Найти тему
Дурак на периферии

Остро, но не глобально (о пьесах Александра Солженицына)

Из всего большого корпуса текстов, написанных Солженицыным, я прочитал в разное время почти все кроме эссе, «Красного колеса» и «Двести лет вместе», теперь дошел черед и до его драматургии. Пьесы на самом деле довольно безобидные, и некоторые из них вполне могли быть поставлены на советской сцене: так например, комедия в стихах «Пир победителей», о которой спорят писатели на съезде (эпизод, описанный в мемуарах «Бодался теленок с дубом»), мол, она «непроходимая» и «клевещущая на советский строй», на самом деле остра лишь тем, что вводит в советскую драматургию образ власовца (как мы знаем, довольно неоднозначно оцениваемый автором), в остальном же она довольно беззуба. Вообще пьеса была первым литературным жанром, в котором Солженицын пробовал свои силы еще в лагере, оттого, чтобы текст запоминался лучше, автор его зарифмовал и заучивал потом наизусть. Так первая половина второй пьесы Солженицына – трагедии «Пленники» также, как и «Пир победителей» написана стихами (в то же время, что и упомянутая комедия), вторая же ее часть – прозой в Кок-Тереке.

«Пленники» острее «Пира победителей» во многом потому, что пытаются описать судьбу военнопленных, суды СМЕРША и НКВД, всю машинерию насилия, примененную карательными органами в отношении пленных (кстати, в тексте упоминается сталинская амнистия для дезертиров, так и не коснувшаяся пленных). Важное место в тексте трагедии занимает финальный диалог между пленным Воротынцевым и гэбистом Рублевым, в нем автор высказывается все, что думает о советском строе, в частности переосмысливает советские штампы в адрес дореволюционной России. Надо признать, что стихотворное оформление у Солженицына не самого высокого качества: рифмы неудачные в большинстве своем, прямая речь персонажей часто сильно обедняется тем, что помещается в прокрустово ложе рифм. Третья часть условной драматической трилогии «1945» драма «Республика труда», которую автор пытался впоследствии смягчить и неудачно переименовал как «Олень и шалашовка» (этот факт также описан в «Бодался теленок с дубом»), вообще представляет собой текст на производственную тематику, заставляя вспомнить целый ряд кинокартин вроде «Премии» Микаэляна или «Прошу слова» Панфилова.
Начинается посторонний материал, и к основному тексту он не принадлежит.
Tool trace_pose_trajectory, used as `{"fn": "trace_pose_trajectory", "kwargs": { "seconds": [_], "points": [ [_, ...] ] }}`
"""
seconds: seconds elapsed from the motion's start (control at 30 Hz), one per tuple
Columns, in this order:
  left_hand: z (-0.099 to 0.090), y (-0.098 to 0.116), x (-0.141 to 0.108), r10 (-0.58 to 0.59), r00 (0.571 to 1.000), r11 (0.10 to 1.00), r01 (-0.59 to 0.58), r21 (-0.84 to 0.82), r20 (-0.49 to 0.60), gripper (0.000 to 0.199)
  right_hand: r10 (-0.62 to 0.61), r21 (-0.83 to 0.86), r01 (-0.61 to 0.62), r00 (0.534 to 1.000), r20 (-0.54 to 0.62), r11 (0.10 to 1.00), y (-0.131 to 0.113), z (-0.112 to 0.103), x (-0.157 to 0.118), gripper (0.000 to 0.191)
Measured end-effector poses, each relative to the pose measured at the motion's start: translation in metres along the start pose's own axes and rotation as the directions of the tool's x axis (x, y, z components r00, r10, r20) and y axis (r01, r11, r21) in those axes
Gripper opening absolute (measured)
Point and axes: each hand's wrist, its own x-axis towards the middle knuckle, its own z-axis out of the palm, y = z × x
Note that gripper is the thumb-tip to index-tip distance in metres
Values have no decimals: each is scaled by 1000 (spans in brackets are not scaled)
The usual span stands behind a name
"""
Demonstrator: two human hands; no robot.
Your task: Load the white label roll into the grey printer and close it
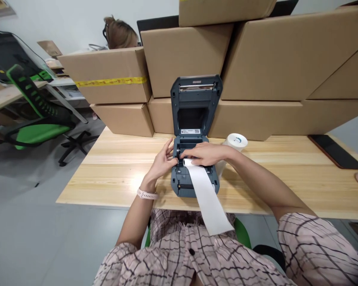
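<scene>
A dark grey label printer (181, 190) stands on the table in front of me, its lid (196, 104) raised. Inside its bay lies a small white paper roll (187, 162), from which a strip of paper (209, 202) hangs over the front edge toward my lap. My left hand (163, 162) grips the printer's left side, thumb over the rim and fingers along the outside. Over the small roll, my right hand (205, 154) is closed with its fingers on it, hiding the roll's right part. A larger white roll (237, 140) stands upright beside the printer, behind my right wrist.
Stacked cardboard boxes (185, 59) line the table's (113, 171) back edge, close behind the lid. A black tablet-like device (335, 151) lies at the right. On the left are a green office chair (41, 131) and another desk. A person's head (121, 33) shows behind the boxes.
</scene>
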Motion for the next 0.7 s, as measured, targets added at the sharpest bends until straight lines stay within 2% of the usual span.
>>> {"fn": "trace_pose_trajectory", "kwargs": {
  "seconds": [0.1, 0.17, 0.23, 0.3, 0.37, 0.4, 0.5, 0.57, 0.63, 0.7],
  "points": [
    [-1, -3, 0, 21, 1000, 1000, -21, 16, 7, 108, -132, 194, 136, 991, -32, 972, 8, -4, -4, 53],
    [-1, -4, 0, 35, 999, 999, -35, 13, 11, 105, -226, 345, 246, 969, -98, 906, 13, -7, -15, 57],
    [0, -4, -1, 42, 999, 999, -42, 7, 15, 103, -265, 455, 331, 942, -203, 827, 20, -5, -37, 60],
    [0, -4, -2, 44, 999, 999, -44, 9, 11, 101, -240, 522, 384, 915, -323, 761, 29, 5, -70, 54],
    [1, -3, -2, 37, 999, 999, -37, 16, -1, 102, -151, 581, 399, 891, -428, 709, 42, 23, -109, 35],
    [1, -3, -3, 32, 999, 999, -32, 16, -6, 102, -51, 624, 358, 890, -453, 694, 50, 35, -128, 24],
    [3, -1, -3, 26, 1000, 1000, -26, 16, -12, 101, 203, 693, 245, 844, -496, 678, 74, 75, -173, 20],
    [4, 0, -3, 39, 999, 999, -39, 20, -21, 98, 343, 734, 146, 813, -472, 663, 87, 99, -188, 23],
    [5, 1, -3, 56, 998, 998, -55, 26, -29, 95, 482, 804, 43, 780, -398, 593, 96, 118, -191, 25],
    [5, 1, -3, 67, 997, 997, -66, 27, -30, 93, 559, 855, -23, 766, -318, 518, 101, 132, -190, 25]
  ]
}}
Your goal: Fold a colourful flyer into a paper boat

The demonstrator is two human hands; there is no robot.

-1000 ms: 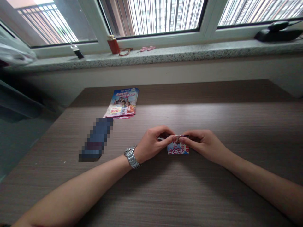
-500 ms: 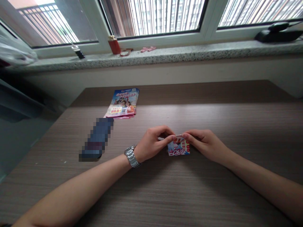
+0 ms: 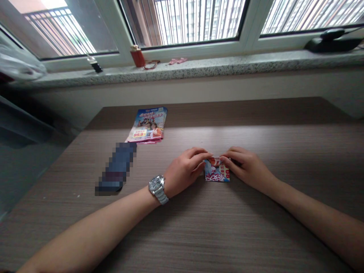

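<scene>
A small folded piece of printed paper (image 3: 217,171), red, white and blue, lies on the brown wooden table (image 3: 182,235) in front of me. My left hand (image 3: 187,168), with a silver watch on its wrist, has its fingertips closed on the paper's upper left corner. The fingers of my right hand (image 3: 245,163) are closed on its upper right edge, thumb on top. Only a short gap separates the two hands along the far fold of the paper.
A stack of colourful leaflets (image 3: 149,124) lies at the back left of the table, with a blurred dark object (image 3: 118,167) nearer me. Behind the table, a granite sill (image 3: 213,67) carries a red lighter-like item (image 3: 138,57) and a black device (image 3: 332,42).
The paper has shifted slightly away from me and to the right and now lies flatter. My left hand has turned, its thumb moving off the paper's top face and its fingers reaching over the corner.
</scene>
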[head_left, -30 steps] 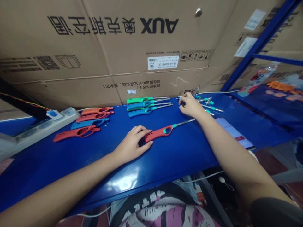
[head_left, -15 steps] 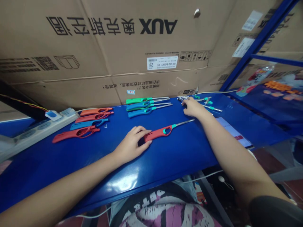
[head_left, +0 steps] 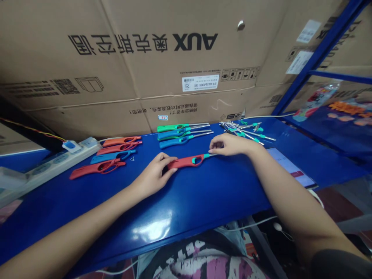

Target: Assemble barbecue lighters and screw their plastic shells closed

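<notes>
My left hand [head_left: 155, 172] grips the rear end of a red long-nosed lighter [head_left: 183, 161] between thumb and fingers. The lighter has a green trigger and a green collar, and points to the right over the blue table. My right hand [head_left: 229, 144] is at its metal tube, just past the collar, with fingertips pinched together. It hides most of the tube, and I cannot make out what the fingertips hold. Behind my right hand lies a loose pile of metal tubes with green collars [head_left: 247, 131].
Green and blue lighters with tubes [head_left: 174, 137] lie at the back. Orange, red and blue handles without tubes [head_left: 110, 155] lie at left beside a white power strip [head_left: 55, 162]. A lit phone [head_left: 290, 166] is at right. Cardboard [head_left: 145, 77] walls off the back.
My right hand has come from the tube pile toward me and left, to the red lighter's tube. My left hand still holds the handle. The view has shifted slightly.
</notes>
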Action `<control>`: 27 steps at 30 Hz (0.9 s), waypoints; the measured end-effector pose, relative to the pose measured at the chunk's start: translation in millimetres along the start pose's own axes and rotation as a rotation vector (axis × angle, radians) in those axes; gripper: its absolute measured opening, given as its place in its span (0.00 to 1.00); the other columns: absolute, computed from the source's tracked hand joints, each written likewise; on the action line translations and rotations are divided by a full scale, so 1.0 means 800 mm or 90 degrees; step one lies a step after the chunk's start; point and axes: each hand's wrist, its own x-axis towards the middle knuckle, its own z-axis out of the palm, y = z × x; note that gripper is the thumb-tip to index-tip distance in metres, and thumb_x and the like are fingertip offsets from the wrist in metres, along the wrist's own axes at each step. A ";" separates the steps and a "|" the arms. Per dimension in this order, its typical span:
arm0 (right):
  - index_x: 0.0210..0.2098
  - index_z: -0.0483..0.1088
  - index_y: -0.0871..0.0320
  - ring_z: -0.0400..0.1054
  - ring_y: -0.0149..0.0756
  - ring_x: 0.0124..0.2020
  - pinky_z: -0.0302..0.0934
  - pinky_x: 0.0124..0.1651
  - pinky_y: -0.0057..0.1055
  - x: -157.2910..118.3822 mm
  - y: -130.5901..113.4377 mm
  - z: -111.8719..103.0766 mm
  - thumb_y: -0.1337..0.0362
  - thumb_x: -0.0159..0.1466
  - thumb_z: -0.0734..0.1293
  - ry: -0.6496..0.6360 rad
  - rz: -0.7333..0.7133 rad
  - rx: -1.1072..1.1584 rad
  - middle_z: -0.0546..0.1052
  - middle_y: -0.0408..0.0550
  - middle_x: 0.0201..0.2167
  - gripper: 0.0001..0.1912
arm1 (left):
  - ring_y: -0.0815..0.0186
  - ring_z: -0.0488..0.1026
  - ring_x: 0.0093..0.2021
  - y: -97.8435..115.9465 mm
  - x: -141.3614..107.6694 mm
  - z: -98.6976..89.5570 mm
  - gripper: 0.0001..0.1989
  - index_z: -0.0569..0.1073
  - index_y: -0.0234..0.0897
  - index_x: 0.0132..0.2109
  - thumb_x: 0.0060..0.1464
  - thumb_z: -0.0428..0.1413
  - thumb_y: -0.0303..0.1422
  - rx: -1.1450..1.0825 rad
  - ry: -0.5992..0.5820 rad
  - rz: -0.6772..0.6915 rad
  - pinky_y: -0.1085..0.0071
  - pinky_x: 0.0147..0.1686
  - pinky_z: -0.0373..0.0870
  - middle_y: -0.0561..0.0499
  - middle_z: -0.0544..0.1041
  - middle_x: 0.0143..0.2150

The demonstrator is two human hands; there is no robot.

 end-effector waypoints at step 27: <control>0.40 0.76 0.54 0.71 0.48 0.45 0.66 0.50 0.46 0.060 0.043 0.064 0.61 0.67 0.64 0.464 0.045 -0.097 0.75 0.54 0.41 0.09 | 0.55 0.74 0.54 -0.085 0.057 -0.018 0.17 0.76 0.37 0.54 0.63 0.53 0.39 0.071 0.209 -0.024 0.55 0.59 0.70 0.44 0.77 0.50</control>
Так четвертая и последняя пьеса Солженицына «Свет, который в тебе» (другое название - «Свеча на ветру») напомнила мне романы Курта Воннегута с их обличением технократии и сциентизма. Важно, что Солженицын писал пьесы на протяжении всего лишь десятилетия (с 1951 по 1960 годы), и когда он понял, что их никогда не поставят в Союзе, то перешел к другим, более продуктивным литературным жанрам. Все четыре пьесы, вошедшие в сборник драматургии Солженицына, очень недурны, но им не хватает той тотальности критики советского строя, что отличает, например, «В круге первом». Более того, в них, как и, допустим, в «Раковом корпусе», присутствуют признаки соцреализма как стиля: некоторые штампы, высокопарность даже плакатность идеологических характеристик пусть и с противоположным знаком. Однако, сильный нравственный пафос, свойственный русской литературной классике, есть и здесь, и он порой отчетливо конфликтует со стереотипами соцреализма.

Эта структурная неоднородность драматургии Солженицына, ее концептуальная прямота и простота в расстановке этически гомогенных героев заставляют говорить о том, что в наследии автора пьесы занимают не стоит важное место, как хотелось бы. Что и говорить, Солженицын был гением не во всех жанрах, его литературная и стилевая мощь лучше всего сказывалась в полудокументальном-полухудожественном исследовании. Что и говорить, будь Советская власть более дальновидна, она легализовала бы некоторые тексты Солженицына: поставив на сцене, например, «Пир победителей» или «Свет, который в тебе» (кстати, действие этой пьесы вообще происходит не в Союзе и могло бы стать сильным обличением бездуховности западной науки, кибернетики в частности) или опубликовав «Раковый корпус». Сделав это, власти во многом обезопасили бы себя от многих угроз и проблем. Однако, статус литературного изгоя, сильно озлобив Солженицына, дал ему сил противостоять системе и, в конечном счете – победить ее. В пьесах, написанных в 1950-е, это почти неощутимо, но и первый шаг в противостоянии писателя и неповоротливой машины советского государства был важен не только для самого автора, но и для всей истории русской литературы ХХ века.